[Task to carry out]
Below are the records; repeat exactly their lines between the line holding "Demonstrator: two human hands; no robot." and the line holding "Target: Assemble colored", inclusive, skipping the pictures.

Items from a dataset
· · · ·

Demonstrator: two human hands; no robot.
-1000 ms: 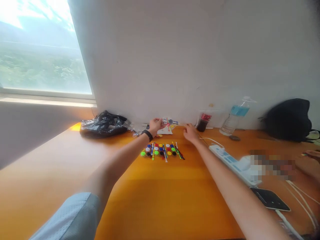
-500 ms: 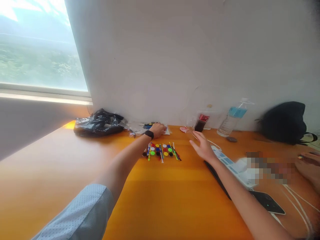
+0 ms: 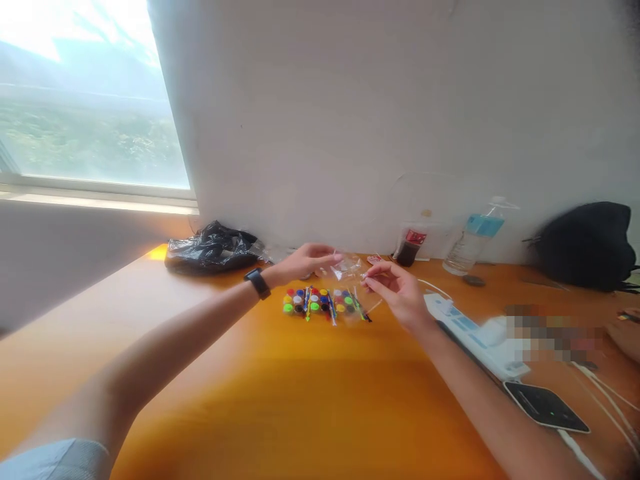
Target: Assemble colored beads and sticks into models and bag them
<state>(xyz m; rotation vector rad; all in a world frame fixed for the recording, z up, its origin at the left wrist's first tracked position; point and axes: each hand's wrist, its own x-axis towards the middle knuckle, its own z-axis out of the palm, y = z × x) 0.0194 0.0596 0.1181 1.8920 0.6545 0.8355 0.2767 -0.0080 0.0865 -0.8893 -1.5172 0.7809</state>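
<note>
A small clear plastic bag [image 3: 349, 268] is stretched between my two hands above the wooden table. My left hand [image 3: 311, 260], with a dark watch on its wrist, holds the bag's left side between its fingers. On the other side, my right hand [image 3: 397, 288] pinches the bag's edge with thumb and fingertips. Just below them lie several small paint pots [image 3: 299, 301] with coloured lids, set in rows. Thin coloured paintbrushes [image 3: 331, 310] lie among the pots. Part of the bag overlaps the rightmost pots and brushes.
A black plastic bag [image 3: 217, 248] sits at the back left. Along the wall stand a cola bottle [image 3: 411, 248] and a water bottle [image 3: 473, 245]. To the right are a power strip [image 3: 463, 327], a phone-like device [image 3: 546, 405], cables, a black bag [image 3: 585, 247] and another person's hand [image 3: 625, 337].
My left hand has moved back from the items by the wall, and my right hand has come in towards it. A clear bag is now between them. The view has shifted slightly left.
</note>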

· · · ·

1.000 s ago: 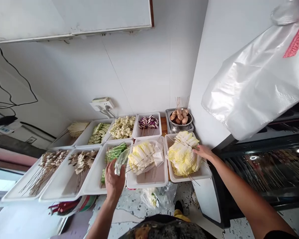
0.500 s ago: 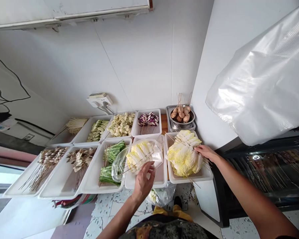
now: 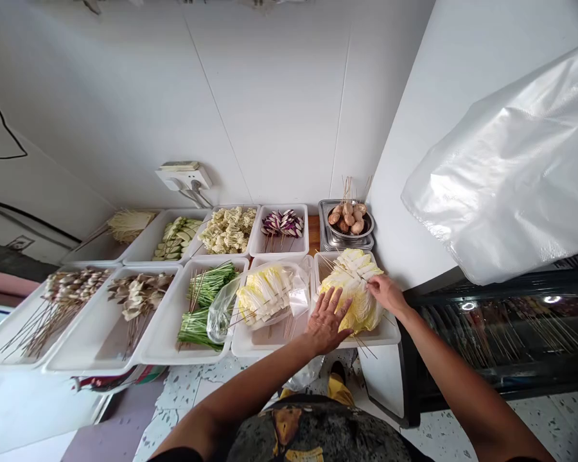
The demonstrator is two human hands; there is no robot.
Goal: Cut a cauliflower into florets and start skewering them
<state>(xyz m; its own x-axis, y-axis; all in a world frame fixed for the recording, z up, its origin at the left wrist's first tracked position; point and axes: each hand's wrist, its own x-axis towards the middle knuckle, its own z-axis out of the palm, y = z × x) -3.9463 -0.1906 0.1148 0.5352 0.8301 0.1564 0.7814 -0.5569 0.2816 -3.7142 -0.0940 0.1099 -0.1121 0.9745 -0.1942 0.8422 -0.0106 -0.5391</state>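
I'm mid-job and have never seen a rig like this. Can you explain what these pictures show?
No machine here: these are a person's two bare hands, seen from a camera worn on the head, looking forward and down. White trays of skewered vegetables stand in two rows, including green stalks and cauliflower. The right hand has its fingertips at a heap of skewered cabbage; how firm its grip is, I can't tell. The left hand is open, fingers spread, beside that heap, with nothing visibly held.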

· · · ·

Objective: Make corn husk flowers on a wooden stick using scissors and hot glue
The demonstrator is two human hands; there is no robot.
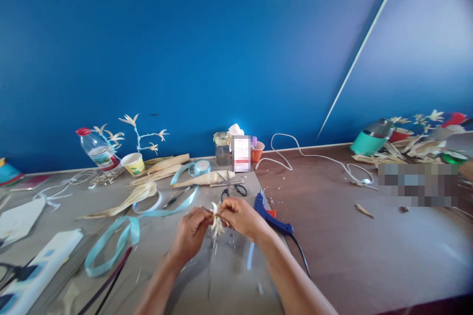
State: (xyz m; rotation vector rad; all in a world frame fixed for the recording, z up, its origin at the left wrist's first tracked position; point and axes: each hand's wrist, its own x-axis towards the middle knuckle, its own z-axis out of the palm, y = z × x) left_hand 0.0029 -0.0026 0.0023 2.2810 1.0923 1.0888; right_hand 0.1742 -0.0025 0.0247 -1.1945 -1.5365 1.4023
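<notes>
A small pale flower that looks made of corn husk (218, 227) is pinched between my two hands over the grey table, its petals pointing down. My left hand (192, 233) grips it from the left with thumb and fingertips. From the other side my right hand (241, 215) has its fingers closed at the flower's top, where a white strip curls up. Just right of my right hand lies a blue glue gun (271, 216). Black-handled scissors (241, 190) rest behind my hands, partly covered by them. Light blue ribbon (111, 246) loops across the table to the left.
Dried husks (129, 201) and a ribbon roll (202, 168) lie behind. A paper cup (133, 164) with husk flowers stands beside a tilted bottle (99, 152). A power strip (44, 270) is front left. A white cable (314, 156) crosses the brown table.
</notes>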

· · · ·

[Solution for this exercise]
Demonstrator: two human hands; no robot.
-1000 ms: 
-500 ms: 
+0 ms: 
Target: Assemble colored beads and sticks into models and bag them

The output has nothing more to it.